Background: Randomised controlled trials of ultrasound (US)-guided transfemoral access (TFA) for coronary procedures have shown mixed results.

Aims: We aimed to compare US-guided versus non-US-guided TFA from randomised data in an individual participant-level data (IPD) meta-analysis.
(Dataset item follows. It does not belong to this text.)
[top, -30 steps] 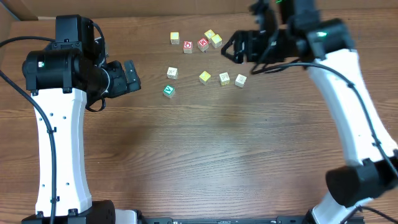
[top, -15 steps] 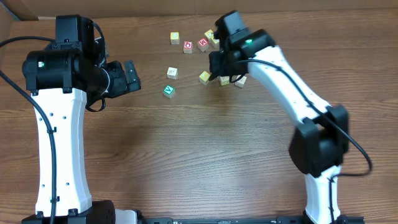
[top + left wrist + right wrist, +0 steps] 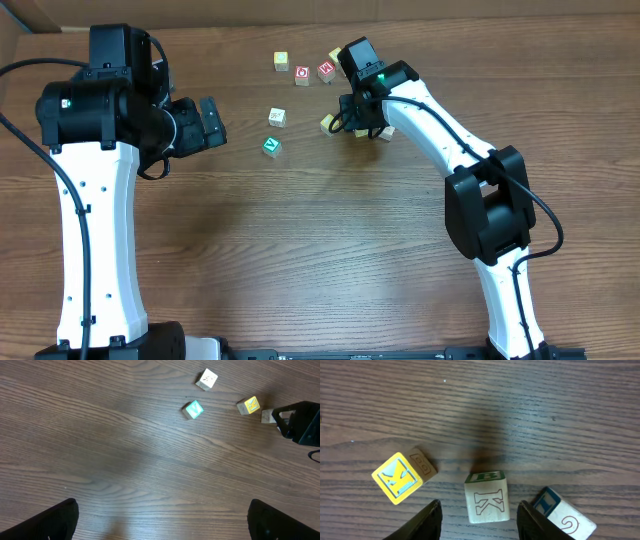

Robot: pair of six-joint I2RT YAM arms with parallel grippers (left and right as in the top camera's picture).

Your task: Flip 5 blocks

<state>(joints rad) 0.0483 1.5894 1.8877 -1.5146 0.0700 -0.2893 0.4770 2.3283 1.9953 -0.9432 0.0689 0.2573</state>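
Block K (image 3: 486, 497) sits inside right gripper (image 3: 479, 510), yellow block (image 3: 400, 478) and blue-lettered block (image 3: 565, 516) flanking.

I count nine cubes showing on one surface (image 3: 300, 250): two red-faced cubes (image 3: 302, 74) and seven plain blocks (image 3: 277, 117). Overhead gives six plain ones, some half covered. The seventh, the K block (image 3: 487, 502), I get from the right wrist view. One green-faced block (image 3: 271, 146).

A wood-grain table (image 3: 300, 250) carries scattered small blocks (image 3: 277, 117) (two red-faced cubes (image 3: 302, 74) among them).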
Methods: We completed a systematic review and an IPD meta-analysis of all randomised controlled trials comparing US-guided versus non-US-guided TFA for coronary procedures. We performed a one-stage mixed-model meta-analysis using the intention-to-treat population from included trials. The primary outcome was a composite of major vascular complications or major bleeding within 30 days.

Results: A total of 2,441 participants (1,208 US-guided, 1,233 non-US-guided) from 4 randomised clinical trials were included. The mean age was 65.5 years, 27.0% were female, and 34.5% underwent a percutaneous coronary intervention. The incidence of major vascular complications or major bleeding (34/1,208 [2.8%] vs 55/1,233 [4.5%]; odds ratio [OR] 0.61, 95% confidence interval [CI]: 0.39-0.94; p=0.026) was lower in the US-guided TFA group. In the prespecified subgroup of participants who received a vascular closure device, those randomised to US-guided TFA experienced a reduction in the primary outcome (2.1% vs...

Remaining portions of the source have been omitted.